Instructions for the task: Please work out how many lines in the material contain "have" and give only that figure.

Exercise input:
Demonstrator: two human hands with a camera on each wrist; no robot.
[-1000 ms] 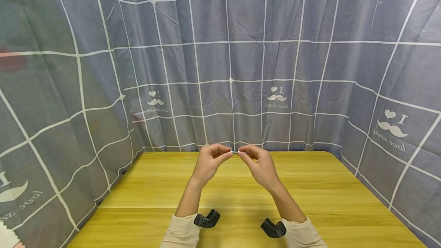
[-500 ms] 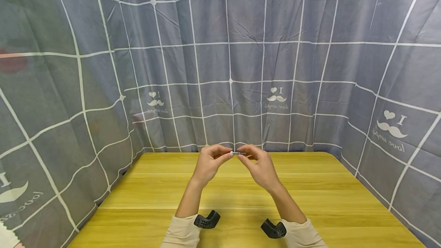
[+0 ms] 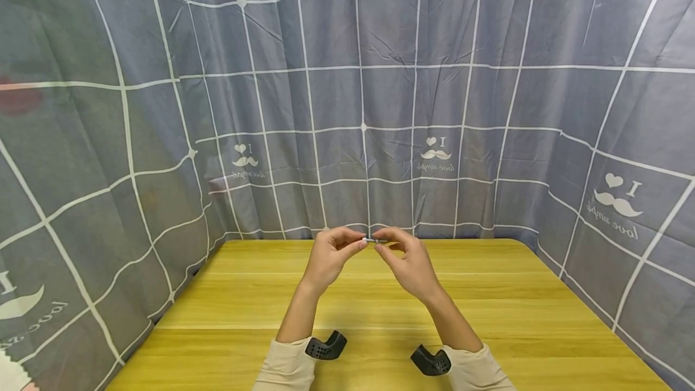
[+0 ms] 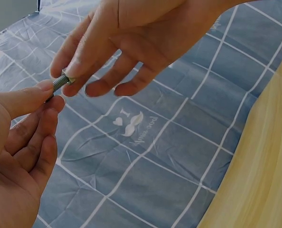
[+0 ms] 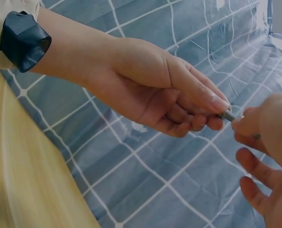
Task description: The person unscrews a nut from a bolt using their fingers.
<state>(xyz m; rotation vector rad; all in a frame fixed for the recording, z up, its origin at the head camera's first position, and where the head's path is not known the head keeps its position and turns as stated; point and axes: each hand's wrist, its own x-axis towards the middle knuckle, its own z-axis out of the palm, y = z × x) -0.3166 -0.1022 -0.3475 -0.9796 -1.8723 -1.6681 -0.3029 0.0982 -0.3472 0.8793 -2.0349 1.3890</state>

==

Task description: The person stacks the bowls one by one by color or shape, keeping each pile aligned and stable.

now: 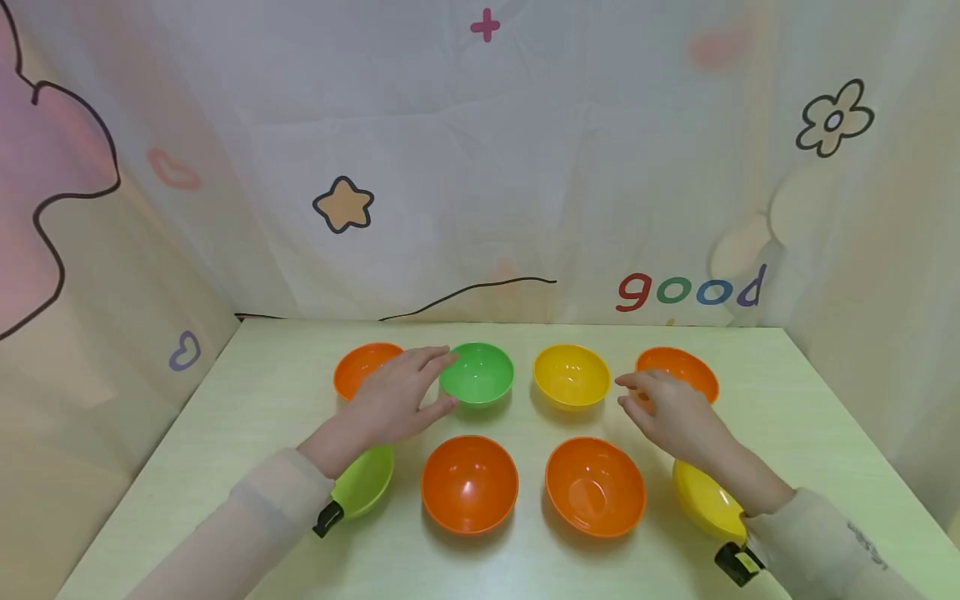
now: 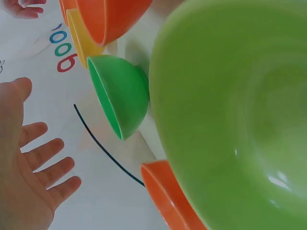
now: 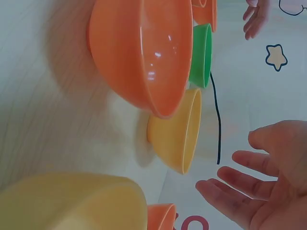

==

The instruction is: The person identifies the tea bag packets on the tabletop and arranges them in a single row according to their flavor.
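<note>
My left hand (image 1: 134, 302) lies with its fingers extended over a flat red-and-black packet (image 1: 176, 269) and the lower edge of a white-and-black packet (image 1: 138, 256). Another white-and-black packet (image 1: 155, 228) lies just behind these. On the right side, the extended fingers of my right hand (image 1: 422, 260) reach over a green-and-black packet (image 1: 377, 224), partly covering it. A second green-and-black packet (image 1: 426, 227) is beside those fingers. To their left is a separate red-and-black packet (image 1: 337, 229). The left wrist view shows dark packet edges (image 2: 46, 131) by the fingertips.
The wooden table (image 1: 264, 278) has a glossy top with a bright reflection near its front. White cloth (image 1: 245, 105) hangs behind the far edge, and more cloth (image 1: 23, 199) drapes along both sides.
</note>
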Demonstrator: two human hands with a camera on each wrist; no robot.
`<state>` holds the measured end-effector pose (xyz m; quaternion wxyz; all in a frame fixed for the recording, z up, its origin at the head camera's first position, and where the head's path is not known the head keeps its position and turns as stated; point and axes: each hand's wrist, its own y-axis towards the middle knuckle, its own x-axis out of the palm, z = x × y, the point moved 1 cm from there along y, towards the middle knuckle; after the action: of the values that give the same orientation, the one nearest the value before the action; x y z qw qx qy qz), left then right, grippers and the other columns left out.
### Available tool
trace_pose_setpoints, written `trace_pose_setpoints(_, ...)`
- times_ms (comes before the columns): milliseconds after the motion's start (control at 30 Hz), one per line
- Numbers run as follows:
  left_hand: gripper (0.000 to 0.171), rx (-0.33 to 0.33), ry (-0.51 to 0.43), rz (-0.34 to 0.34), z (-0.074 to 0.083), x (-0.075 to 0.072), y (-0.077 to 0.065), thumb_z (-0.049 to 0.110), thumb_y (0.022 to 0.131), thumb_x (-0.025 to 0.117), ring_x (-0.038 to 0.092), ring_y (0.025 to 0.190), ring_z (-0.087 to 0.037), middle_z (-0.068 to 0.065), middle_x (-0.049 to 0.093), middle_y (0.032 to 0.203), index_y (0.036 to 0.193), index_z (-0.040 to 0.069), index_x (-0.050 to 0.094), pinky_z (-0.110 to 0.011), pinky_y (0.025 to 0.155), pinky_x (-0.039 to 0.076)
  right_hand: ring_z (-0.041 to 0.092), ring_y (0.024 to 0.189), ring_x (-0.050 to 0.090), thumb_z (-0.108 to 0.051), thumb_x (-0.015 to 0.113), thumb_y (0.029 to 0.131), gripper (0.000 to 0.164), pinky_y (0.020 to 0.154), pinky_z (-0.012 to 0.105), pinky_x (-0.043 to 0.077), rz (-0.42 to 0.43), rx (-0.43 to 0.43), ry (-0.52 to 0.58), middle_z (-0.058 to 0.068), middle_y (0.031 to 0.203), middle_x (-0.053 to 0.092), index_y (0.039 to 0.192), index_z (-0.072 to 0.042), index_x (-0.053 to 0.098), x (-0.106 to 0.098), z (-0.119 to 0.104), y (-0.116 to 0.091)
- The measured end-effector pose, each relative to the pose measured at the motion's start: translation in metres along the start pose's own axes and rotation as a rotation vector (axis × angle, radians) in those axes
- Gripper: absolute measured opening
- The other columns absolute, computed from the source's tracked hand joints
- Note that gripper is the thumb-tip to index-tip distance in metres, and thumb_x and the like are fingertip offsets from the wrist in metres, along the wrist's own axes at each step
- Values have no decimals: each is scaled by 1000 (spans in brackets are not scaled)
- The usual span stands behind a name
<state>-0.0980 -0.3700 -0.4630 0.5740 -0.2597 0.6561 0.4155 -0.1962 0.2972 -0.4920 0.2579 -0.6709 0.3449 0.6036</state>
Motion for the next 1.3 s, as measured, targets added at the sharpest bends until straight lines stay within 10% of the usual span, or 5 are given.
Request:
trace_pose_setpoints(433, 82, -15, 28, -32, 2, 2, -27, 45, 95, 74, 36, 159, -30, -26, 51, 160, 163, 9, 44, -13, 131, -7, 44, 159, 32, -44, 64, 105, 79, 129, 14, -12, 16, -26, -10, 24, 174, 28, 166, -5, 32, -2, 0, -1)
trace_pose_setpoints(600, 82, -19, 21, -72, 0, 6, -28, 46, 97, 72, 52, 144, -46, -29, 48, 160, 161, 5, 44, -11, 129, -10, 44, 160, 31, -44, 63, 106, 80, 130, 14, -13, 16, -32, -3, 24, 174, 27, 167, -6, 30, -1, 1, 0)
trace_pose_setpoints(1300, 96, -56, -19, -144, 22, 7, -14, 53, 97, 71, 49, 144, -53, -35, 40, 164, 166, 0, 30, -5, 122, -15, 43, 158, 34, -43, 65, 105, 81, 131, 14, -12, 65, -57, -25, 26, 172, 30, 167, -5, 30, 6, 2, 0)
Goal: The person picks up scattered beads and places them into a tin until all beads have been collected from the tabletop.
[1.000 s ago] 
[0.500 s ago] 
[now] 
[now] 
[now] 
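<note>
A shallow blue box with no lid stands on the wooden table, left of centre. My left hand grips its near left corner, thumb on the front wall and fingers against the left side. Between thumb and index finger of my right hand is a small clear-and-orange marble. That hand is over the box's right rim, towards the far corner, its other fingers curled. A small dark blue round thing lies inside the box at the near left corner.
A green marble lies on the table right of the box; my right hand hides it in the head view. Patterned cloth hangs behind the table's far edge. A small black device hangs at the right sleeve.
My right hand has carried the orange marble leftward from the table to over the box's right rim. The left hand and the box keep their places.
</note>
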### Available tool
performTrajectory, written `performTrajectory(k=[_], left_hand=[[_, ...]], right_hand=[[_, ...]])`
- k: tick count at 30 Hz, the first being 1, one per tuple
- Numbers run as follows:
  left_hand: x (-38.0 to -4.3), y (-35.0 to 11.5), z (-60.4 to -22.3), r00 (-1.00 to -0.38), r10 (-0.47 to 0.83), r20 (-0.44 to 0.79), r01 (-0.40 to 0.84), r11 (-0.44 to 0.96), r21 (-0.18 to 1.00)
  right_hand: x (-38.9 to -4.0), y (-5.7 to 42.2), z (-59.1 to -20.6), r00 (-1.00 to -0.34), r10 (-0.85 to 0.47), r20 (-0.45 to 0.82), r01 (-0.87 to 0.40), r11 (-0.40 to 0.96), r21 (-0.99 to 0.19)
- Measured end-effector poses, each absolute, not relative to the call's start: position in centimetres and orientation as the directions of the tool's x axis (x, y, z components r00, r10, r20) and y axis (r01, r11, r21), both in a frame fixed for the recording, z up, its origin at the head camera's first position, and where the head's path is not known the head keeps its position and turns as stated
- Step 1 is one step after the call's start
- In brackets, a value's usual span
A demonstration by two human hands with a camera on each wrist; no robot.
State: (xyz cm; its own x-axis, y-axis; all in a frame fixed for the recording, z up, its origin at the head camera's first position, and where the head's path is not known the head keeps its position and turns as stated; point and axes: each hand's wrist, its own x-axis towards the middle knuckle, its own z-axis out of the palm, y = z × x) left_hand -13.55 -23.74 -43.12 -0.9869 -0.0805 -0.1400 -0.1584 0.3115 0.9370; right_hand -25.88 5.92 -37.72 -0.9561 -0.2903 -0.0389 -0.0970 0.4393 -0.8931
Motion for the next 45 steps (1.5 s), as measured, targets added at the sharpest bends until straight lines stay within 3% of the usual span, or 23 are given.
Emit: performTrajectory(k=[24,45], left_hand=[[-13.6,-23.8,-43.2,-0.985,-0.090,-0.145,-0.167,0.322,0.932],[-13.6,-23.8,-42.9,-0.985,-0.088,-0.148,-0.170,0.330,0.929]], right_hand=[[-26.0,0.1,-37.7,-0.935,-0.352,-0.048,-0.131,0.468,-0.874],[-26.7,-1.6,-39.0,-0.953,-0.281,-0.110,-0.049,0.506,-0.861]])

Task solution: 2